紗耶香さんが話し終わることにはあたりが暗くなっていた。
「……濃厚な1月だったわね?」
話を聞いた姉さんの感想はそんな感じだった。
「じゃあ二人ともいったんお疲れさま、よくやりました!」
笑顔で姉さんがうなずく。
ほんとこういう時は聖母のような笑みだ。
「でも俄然興味が出てきたなぁ、他の許嫁さんたちにも」
「皆さんいい方々ですよ、私同様癖はあるかもですが」
さっきのことを少し根に持ってるよね?これ。
紗耶香さんも笑ってるし。
「じゃあまた話をできるのを楽しみにしてるわその許嫁のことたちとも」
できるようになるかなぁ…………まぁ橘さんならいけなくもなさそうだけど。
「あまり恭弥が仲良くなるのが遅いと………」
「遅いと…………?」
怖いなんか。
「私がその子たちに会いに行っちゃうから」
小悪魔のような笑顔だった。
この日と絶対あれだ、いったらおっぱいもみそうな気がする。
うんがんばろう、そう心に決めた。
その後少し雑談を続け、時間も時間だったので、紗耶香さんと一緒に帰ろうと話始めたら……
「恭弥はちょっと待ちなさい?」
「……ん?」
「なに、とぼけた顔してるの? お説教まだしてないよ?」
忘れてなかったかぁ…………。
このまま逃げようとしてたのに。
「さ、さや──」
「──私は車で待ってますから終わったら来てください、本日はお体のこともあるのに、ありがとうございました。

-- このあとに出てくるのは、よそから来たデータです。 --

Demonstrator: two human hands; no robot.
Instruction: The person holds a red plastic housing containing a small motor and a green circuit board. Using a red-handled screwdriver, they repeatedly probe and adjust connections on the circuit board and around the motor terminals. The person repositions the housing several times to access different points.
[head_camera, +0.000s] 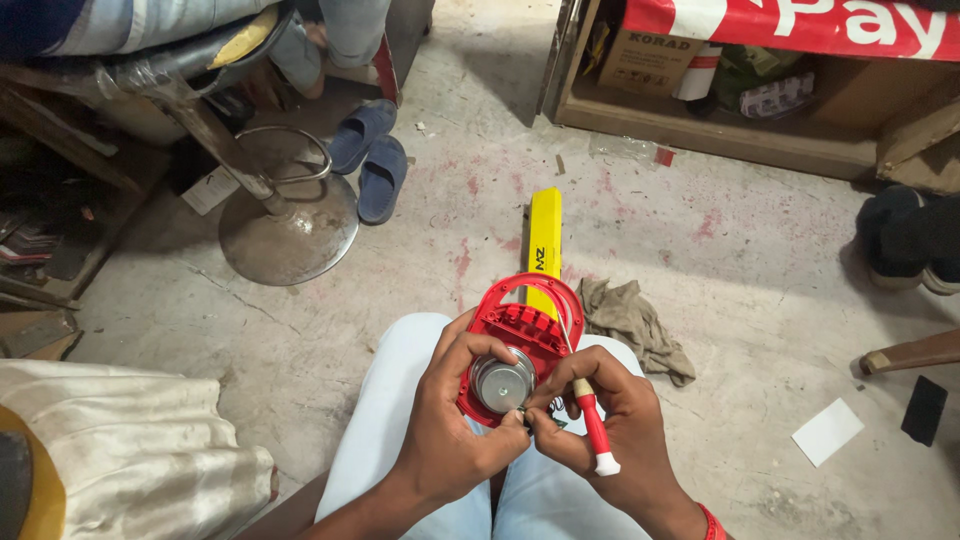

重ね重ねにはなりますが、今後とも末永くよろしくお願いいたします」
「こちらこそよろしくお願いします♪」
そそくさと紗耶香さんは出ていった。
場に残されたのは満面の笑みの美桜ねえと俺。
「み、美桜ねえ?」
「お話…………しよっか?」
暴走した件についてちゃんと怒られた。
美桜ねぇが起こるとやっぱ怖い。